▶ _Exercise description_
Would you return the data below exactly as it stands, with every picture left out?
------------------------------------------------
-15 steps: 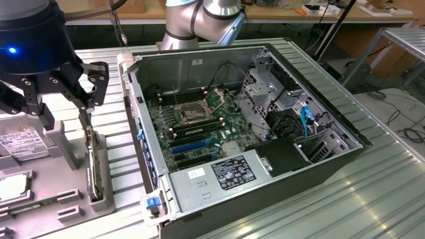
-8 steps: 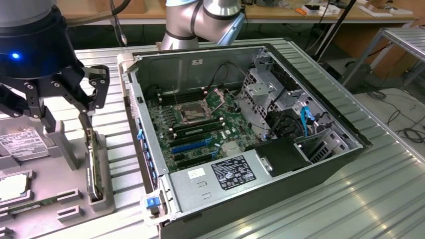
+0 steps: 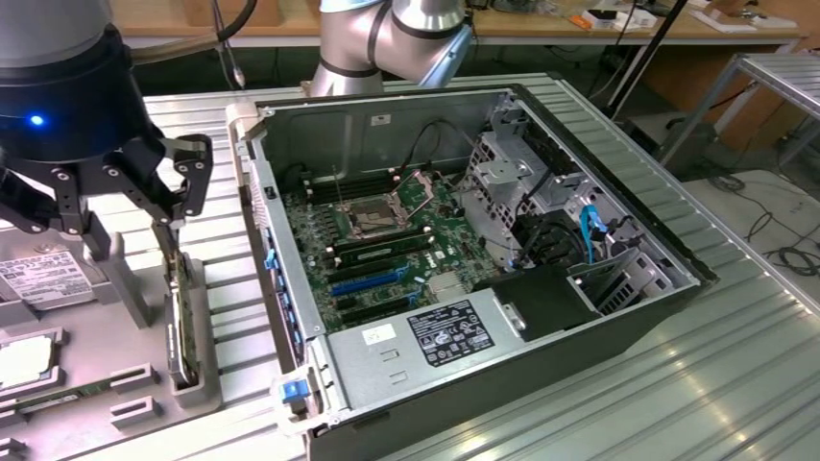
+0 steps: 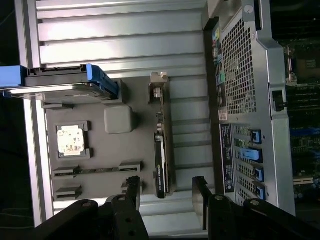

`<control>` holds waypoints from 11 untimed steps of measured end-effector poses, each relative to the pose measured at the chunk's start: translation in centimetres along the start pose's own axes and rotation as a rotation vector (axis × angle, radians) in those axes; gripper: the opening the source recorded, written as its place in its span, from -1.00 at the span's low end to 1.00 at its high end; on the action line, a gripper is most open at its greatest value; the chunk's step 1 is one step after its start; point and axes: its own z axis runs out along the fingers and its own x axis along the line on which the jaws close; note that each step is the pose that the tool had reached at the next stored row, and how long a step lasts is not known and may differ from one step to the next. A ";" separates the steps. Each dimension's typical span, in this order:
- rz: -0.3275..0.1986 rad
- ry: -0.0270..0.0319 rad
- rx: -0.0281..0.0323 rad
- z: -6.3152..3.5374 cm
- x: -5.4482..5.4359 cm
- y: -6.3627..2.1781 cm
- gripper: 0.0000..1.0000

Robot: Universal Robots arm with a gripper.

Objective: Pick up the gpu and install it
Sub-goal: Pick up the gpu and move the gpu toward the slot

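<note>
Gripper (image 3: 129,230) hangs w/ jaws spread wide, holding nothing, just above the gpu (image 3: 183,322); gpu stands on edge in a tray (image 3: 134,317) slot beside the PC case (image 3: 333,125); likely risk: an off-centre descent jabs the thin card, tilting or jamming it.

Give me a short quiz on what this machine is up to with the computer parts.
1. Short answer: on which side of the computer case, in the exterior view, does the grey tray lie?
2. Pick one: the gpu is A) lifted by the pincer, B) standing on edge in the grey tray, C) installed in the computer case.
3. True or false: the pincer is shut.
Key: 1 the left; 2 B; 3 false, it is open above the gpu.
</note>
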 end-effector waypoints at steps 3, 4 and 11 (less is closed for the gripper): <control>0.000 0.0000 0.0000 0.26 0.0 -0.01 0.08; 0.000 0.0000 0.0000 0.34 0.0 -0.02 0.08; 0.000 -0.0002 0.0000 1.07 0.1 -0.06 0.08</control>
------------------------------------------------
▶ _Your response_
-15 steps: 
-8 steps: 
+0 steps: 
+0 steps: 

`<control>` holds waypoints from 11 untimed steps of measured end-effector poses, each relative to the pose measured at the chunk's start: translation in centimetres along the start pose's own axes and rotation as a rotation vector (axis × angle, radians) in those axes; gripper: the opening the source recorded, written as its place in its span, from -1.00 at the span's low end to 1.00 at its high end; on the action line, a gripper is most open at its greatest value; the chunk's step 1 is one step after its start; point and axes: its own z axis runs out along the fingers and its own x axis along the line on which the jaws close; note that each step is the pose that the tool had reached at the next stored row, and how long a step lasts is not known and may differ from one step to the next. A ";" separates the steps. Each dimension's typical span, in this order:
- rz: -0.3275..0.1986 rad
- ry: -0.0270..0.0319 rad
- rx: -0.0281..0.0323 rad
- z: -6.3152..3.5374 cm
- x: -5.4482..5.4359 cm
- y: -6.3627..2.1781 cm
- gripper: 0.0000..1.0000

Robot: Universal Robots arm with a gripper.

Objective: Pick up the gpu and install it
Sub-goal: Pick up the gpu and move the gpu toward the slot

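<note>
Gripper (image 3: 129,230) hangs w/ jaws spread wide, holding nothing, just above the gpu (image 3: 183,322); gpu stands on edge in a tray (image 3: 134,317) slot beside the PC case (image 3: 333,125); likely risk: an off-centre descent jabs the thin card, tilting or jamming it.

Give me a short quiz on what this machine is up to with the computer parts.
1. Short answer: on which side of the computer case, in the exterior view, does the grey tray lie?
2. Pick one: the gpu is A) lifted by the pincer, B) standing on edge in the grey tray, C) installed in the computer case.
3. True or false: the pincer is shut.
Key: 1 the left; 2 B; 3 false, it is open above the gpu.
</note>
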 end-effector waypoints at steps 3, 4 and 11 (less is closed for the gripper): <control>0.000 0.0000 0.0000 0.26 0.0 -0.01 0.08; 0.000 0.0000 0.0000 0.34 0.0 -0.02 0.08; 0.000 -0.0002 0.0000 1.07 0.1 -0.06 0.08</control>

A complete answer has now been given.